I can remember back to when my parents turned 50. I thought wow they are old.
But now to me 50 is still young. I am 61 heading towards 62 and I don’t consider myself over the hill.
I have been working out the most important things that I need to keep on top of to stay feeling young rather than old and tired. I am determined to keep on being able to live a life where I can get out there and enjoy myself
Here are the 5 things which I think are important for helping both me and you get and stay strong, healthy and happy.
- It is never too late to start on project YOU
As women we all tend to put our own needs last. I talk to so many women that spend every spare minute of their day running around after other people.
It is time to start focusing on YOU and YOUR needs.
Make time every day to do something for yourself. I know it can be tricky as many women in their 50’s and even 60’s are still working plus have teenagers or adult kids living at home. Time is scarce but even just 10 minutes a day doing something just for you is going to be a huge improvement.
In 10 minutes you could do a quick workout, you could shut your eyes and just breathe; you could paint your nails or just sit out in the fresh air and clear your busy mind.
The world is not going to fall apart if you give yourself 10 minute of you time every day.
- Take control of your health
I was speaking with a client the other day and she was saying how she had to go and get some blood tests done but she just didn’t have time.
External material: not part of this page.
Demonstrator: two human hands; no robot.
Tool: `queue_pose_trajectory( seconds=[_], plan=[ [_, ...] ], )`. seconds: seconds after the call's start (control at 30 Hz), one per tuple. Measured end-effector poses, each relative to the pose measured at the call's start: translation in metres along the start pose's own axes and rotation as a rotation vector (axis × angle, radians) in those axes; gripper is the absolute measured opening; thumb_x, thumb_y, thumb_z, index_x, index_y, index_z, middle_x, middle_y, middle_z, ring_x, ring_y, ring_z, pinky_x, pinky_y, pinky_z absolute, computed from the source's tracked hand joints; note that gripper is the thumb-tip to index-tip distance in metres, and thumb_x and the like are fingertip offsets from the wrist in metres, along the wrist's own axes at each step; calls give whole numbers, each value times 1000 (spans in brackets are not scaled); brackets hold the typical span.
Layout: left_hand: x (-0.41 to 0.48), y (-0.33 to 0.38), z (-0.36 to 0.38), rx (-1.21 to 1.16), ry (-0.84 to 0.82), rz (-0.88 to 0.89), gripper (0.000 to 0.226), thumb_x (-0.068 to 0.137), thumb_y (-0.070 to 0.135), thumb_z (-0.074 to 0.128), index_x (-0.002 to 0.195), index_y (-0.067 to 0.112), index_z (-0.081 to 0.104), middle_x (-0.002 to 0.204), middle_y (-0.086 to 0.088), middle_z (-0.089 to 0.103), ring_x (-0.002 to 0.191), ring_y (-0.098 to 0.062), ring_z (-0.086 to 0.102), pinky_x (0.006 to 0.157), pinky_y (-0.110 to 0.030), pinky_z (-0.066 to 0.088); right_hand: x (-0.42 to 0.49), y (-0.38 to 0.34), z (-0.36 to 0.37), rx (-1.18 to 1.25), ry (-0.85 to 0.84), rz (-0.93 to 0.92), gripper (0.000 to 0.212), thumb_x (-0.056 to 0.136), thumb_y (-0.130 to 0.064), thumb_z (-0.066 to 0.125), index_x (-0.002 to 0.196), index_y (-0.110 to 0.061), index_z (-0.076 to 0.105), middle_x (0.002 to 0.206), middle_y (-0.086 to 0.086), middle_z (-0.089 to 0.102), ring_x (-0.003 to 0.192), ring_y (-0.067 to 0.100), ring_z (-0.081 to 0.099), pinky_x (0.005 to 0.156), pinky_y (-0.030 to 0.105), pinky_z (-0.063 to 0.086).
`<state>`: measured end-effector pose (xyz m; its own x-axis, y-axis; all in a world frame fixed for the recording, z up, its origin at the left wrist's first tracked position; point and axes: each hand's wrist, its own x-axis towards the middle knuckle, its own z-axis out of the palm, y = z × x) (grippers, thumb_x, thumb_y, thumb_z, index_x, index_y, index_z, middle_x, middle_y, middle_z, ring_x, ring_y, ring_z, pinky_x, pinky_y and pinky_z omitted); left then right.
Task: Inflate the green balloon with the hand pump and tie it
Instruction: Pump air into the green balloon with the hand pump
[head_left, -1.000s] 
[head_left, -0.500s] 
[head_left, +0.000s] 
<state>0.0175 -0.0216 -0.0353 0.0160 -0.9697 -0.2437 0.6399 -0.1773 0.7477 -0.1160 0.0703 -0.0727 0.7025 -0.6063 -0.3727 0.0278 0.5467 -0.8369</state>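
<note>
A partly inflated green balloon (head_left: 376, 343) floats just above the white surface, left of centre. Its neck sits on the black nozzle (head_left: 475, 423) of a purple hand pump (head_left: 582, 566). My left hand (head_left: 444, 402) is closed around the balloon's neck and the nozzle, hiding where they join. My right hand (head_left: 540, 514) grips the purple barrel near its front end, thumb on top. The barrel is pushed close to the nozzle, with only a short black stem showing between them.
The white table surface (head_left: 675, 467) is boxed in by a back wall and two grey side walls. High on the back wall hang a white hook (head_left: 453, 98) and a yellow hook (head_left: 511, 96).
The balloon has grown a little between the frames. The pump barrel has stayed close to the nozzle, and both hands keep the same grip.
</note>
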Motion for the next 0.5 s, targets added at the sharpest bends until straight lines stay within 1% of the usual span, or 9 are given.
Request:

When I questioned her on this it was not really the time that was the issue it was the fact that these tests might show up things that she needed to take action on.
Taking control of your health now will make sure that you are able to keep living a full and enjoyable life.
If you haven’t had a health check recently, it’s time to visit your health care practitioner to make sure that you have no underlying health concerns.
- Dress for your body shape
One thing that I have realised is that our body shape just naturally changes as we enter into our 50’s. For me my weight never changed but my waist thickened. This is due to the decline in oestrogen. Less oestrogen also impacts on our lean muscle which means our metabolism naturally slows down as well.
Rather than being fixated on our bodies natural shape change, focus on wearing clothes that you feel comfortable in and that flatter your figure.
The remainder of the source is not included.